Pemahaman HAM untuk Anggota Polri Perlu Ditingkatkan
Oleh
M Ikhsan Mahar
·2 menit baca
JAKARTA, KOMPAS - Budaya kekerasan di tubuh Kepolisian Negara Republik Indonesia belum sepenuhnya hilang. Terkait hal itu, pemahaman tentang hak asasi manusia perlu ditingkatkan, tidak hanya untuk pelaksanaan tugas yang bersentuhan dengan masyarakat, tetapi juga dalam hubungan di internal kepolisian.

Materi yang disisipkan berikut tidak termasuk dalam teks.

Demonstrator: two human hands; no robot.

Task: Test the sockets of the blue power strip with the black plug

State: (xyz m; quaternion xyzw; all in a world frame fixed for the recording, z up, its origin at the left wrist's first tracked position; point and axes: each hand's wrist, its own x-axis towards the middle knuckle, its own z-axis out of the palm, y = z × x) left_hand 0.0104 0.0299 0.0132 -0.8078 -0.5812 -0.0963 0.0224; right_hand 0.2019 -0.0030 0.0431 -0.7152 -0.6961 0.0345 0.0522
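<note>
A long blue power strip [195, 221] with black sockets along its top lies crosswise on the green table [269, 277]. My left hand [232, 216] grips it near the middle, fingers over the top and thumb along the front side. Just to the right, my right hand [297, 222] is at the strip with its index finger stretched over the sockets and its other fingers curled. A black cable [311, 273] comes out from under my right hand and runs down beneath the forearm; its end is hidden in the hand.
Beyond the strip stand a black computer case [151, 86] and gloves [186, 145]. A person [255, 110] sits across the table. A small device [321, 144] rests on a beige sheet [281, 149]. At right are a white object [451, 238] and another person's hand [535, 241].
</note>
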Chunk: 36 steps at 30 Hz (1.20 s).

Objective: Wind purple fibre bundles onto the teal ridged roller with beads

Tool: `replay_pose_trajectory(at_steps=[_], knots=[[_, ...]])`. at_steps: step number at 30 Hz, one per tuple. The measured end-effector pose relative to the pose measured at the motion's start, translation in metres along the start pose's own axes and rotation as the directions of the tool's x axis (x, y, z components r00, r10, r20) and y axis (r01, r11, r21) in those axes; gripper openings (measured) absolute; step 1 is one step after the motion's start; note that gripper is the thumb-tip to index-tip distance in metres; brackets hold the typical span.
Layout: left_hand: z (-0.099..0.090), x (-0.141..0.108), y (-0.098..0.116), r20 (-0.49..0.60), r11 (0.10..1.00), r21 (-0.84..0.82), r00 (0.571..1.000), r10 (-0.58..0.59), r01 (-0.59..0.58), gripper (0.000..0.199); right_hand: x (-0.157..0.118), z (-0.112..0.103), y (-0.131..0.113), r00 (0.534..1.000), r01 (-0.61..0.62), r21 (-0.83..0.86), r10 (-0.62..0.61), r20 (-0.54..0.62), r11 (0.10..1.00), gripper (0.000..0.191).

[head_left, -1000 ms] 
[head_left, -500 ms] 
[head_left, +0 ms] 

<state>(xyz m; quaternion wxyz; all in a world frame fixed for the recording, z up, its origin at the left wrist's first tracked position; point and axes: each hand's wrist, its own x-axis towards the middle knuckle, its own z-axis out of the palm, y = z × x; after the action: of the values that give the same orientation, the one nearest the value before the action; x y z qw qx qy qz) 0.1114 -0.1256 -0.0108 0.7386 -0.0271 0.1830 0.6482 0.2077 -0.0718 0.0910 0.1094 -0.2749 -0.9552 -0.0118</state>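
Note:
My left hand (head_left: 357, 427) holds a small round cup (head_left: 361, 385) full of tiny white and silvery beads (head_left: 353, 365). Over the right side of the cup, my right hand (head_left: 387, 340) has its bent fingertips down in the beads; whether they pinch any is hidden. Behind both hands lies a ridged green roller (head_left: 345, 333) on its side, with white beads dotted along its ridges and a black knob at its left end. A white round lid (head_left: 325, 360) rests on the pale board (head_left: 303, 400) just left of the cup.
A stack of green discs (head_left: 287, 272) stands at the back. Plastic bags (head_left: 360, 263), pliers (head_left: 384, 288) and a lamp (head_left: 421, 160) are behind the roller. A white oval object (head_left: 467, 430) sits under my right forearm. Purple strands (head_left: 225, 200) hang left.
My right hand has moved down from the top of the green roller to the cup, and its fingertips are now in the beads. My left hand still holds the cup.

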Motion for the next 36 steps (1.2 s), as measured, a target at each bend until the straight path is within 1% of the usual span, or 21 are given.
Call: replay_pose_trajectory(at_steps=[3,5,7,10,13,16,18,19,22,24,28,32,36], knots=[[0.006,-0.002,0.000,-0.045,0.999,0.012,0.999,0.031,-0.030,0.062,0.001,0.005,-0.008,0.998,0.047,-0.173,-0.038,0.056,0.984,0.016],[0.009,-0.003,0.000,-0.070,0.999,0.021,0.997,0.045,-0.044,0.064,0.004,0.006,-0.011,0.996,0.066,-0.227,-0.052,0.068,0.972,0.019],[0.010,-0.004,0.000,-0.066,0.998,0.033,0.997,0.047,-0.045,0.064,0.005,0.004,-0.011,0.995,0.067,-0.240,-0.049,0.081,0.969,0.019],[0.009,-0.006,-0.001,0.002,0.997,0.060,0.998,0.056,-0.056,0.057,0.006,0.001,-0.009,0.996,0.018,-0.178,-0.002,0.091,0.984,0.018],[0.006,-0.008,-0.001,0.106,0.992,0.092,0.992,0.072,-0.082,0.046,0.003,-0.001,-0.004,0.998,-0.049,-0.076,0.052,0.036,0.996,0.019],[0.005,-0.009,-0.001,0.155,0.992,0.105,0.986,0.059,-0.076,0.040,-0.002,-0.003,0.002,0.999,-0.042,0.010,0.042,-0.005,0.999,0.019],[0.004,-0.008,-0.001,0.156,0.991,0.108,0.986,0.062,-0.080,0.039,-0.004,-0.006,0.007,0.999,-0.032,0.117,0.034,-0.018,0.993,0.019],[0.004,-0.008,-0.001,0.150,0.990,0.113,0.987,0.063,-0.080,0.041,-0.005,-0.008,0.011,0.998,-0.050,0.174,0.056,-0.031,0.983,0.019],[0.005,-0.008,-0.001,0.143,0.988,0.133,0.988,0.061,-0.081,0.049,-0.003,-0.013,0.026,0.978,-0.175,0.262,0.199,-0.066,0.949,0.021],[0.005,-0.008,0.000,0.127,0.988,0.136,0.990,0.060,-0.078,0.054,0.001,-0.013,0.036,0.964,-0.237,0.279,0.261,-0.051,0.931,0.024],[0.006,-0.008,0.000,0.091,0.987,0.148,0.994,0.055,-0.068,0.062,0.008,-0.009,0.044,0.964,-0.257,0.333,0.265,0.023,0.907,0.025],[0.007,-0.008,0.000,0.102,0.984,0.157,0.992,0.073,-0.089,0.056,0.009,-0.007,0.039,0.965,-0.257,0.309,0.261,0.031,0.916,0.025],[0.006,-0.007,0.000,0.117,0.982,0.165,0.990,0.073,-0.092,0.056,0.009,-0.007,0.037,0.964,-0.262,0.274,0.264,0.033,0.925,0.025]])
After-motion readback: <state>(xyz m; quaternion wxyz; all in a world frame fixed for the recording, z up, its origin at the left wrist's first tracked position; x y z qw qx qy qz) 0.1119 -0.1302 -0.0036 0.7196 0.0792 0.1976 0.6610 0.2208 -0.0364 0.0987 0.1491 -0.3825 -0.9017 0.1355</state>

Bukti masih ada budaya kekerasan terlihat dari adanya penganiayaan yang dilakukan tiga personel Kepolisian Daerah (Polda) Gorontalo, yaitu Brigadir Dua (Bripda) Sigit Tamayahu, Bripda Wais Datau, dan Bripda Apit Lasena, pada 24 Maret lalu kepada empat yunior mereka. Ketiganya adalah anggota Direktorat Sabhara Polda Gorontalo yang merupakan angkatan Sekolah Polisi Negara (SPN) tahun 2016.
Empat anggota Polri yang menjadi korban ialah Bripda Isnain Yusuf, Bripda Haris Musa, Bripda M Agung Maloto, dan Bripda Fatan Zain. Mereka terdaftar sebagai siswa SPN pada 2017. Para pelaku menampar sekaligus memukul perut korban.
Komisioner Komisi Kepolisian Nasional (Kompolnas), Poengky Indarti, Jumat (30/3), di Jakarta menekankan, pimpinan Polri perlu mengevaluasi efektivitas reformasi kultur yang dilakukan institusi tersebut sejak berpisah dari TNI pada 1999.
Sebenarnya, kata Poengky, sistem pendidikan anggota Polri secara perlahan mulai meninggalkan unsur militeristik. Pendidikan anggota kepolisian menekankan pendidikan berbasis humanisme seiring dengan tugas Polri untuk melayani masyarakat. Atas dasar itu, para pelaku penganiayaan di internal Polri perlu dijatuhi hukuman tegas agar ada efek jera.
”Peristiwa di Gorontalo menunjukkan bahwa perlu ada peningkatan pendidikan berbasis hak asasi manusia (HAM) di seluruh sistem pendidikan, pelatihan, dan kursus Polri,” kata Poengky.
Peristiwa di Gorontalo menunjukkan bahwa perlu ada peningkatan pendidikan berbasis hak asasi manusia (HAM) di seluruh sistem pendidikan, pelatihan, dan kursus Polri
Sanksi tegas
Terkait dengan peristiwa itu, Asisten Kepala Polri Bidang Sumber Daya Manusia Inspektur Jenderal Arief Sulistyanto mengatakan, ketiga pelaku kekerasan itu telah ditahan oleh Divisi Profesi dan Pengamanan (Propam) Polda Gorontalo. Peristiwa tersebut terjadi ketika Isnain tengah mengadakan acara syukuran setelah menyelesaikan pendidikan SPN. Setelah acara itu, Isnain dijemput Haris menuju rumah Sigit yang mengundang keempat yuniornya itu. Setiba di rumah tersebut, keempatnya dimasukkan ke dalam sebuah kamar yang menjadi lokasi penganiayaan.
”Kami sudah peringatkan agar para pelaku diberikan sanksi tegas. Tujuannya, agar (kekerasan) itu tidak menjadi tradisi,” ujar Arief.
Ia memastikan, pihaknya tidak akan menoleransi perilaku kekerasan di tubuh Polri. Selain akan menjalani sidang etik di Divisi Propam Polri, ketiga pelaku juga akan menjalani penyelidikan pidana terkait dugaan penganiayaan.